Task |
Search the records below for the word "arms" and show every line where it occurs.

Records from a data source
▬▬▬▬▬▬▬▬▬▬

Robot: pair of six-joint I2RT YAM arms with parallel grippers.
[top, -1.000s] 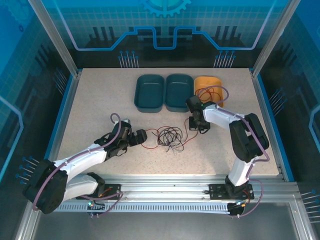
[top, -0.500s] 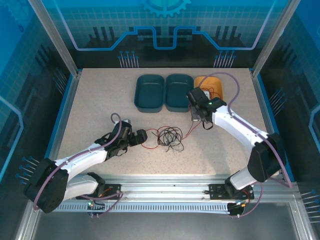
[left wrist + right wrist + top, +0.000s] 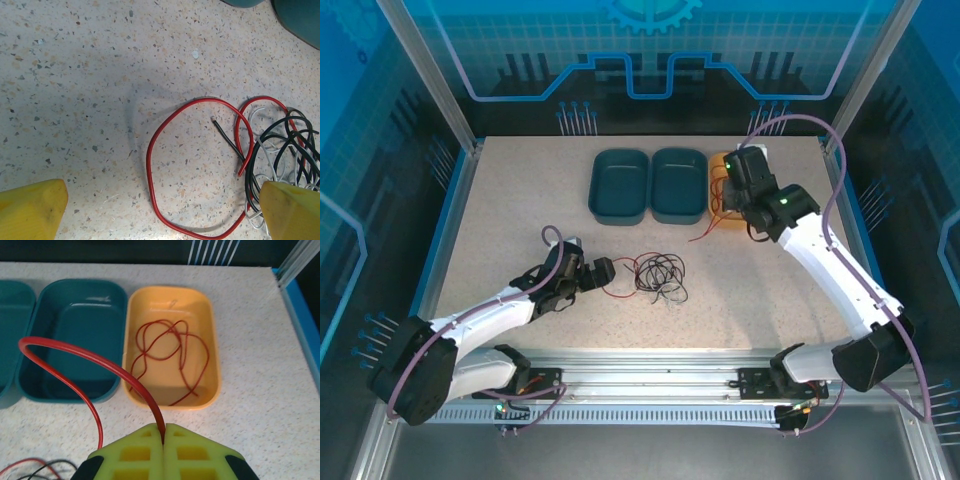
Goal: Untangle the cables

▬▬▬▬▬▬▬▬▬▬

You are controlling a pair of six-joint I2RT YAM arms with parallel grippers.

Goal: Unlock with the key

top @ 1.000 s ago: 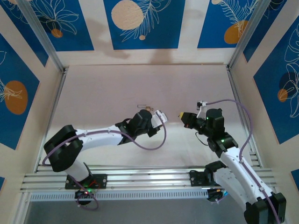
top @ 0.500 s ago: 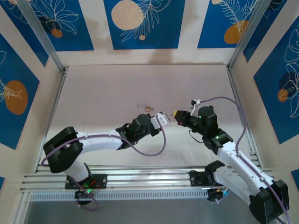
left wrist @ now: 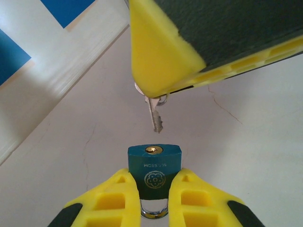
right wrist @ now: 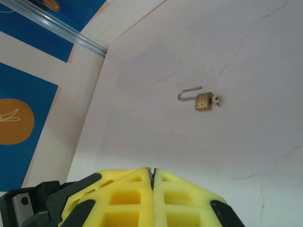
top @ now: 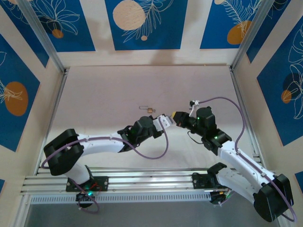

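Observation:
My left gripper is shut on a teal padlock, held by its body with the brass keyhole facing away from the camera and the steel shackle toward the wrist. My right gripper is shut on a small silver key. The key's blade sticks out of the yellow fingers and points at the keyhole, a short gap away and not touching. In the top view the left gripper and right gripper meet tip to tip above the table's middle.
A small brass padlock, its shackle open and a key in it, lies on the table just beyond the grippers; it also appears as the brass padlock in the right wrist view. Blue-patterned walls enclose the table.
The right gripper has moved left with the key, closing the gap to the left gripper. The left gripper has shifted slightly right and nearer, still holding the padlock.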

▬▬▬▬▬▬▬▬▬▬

Solution |
Robot: pair of six-joint I2RT YAM arms with parallel grippers.
You are controlling a pair of six-joint I2RT YAM arms with parallel grippers.

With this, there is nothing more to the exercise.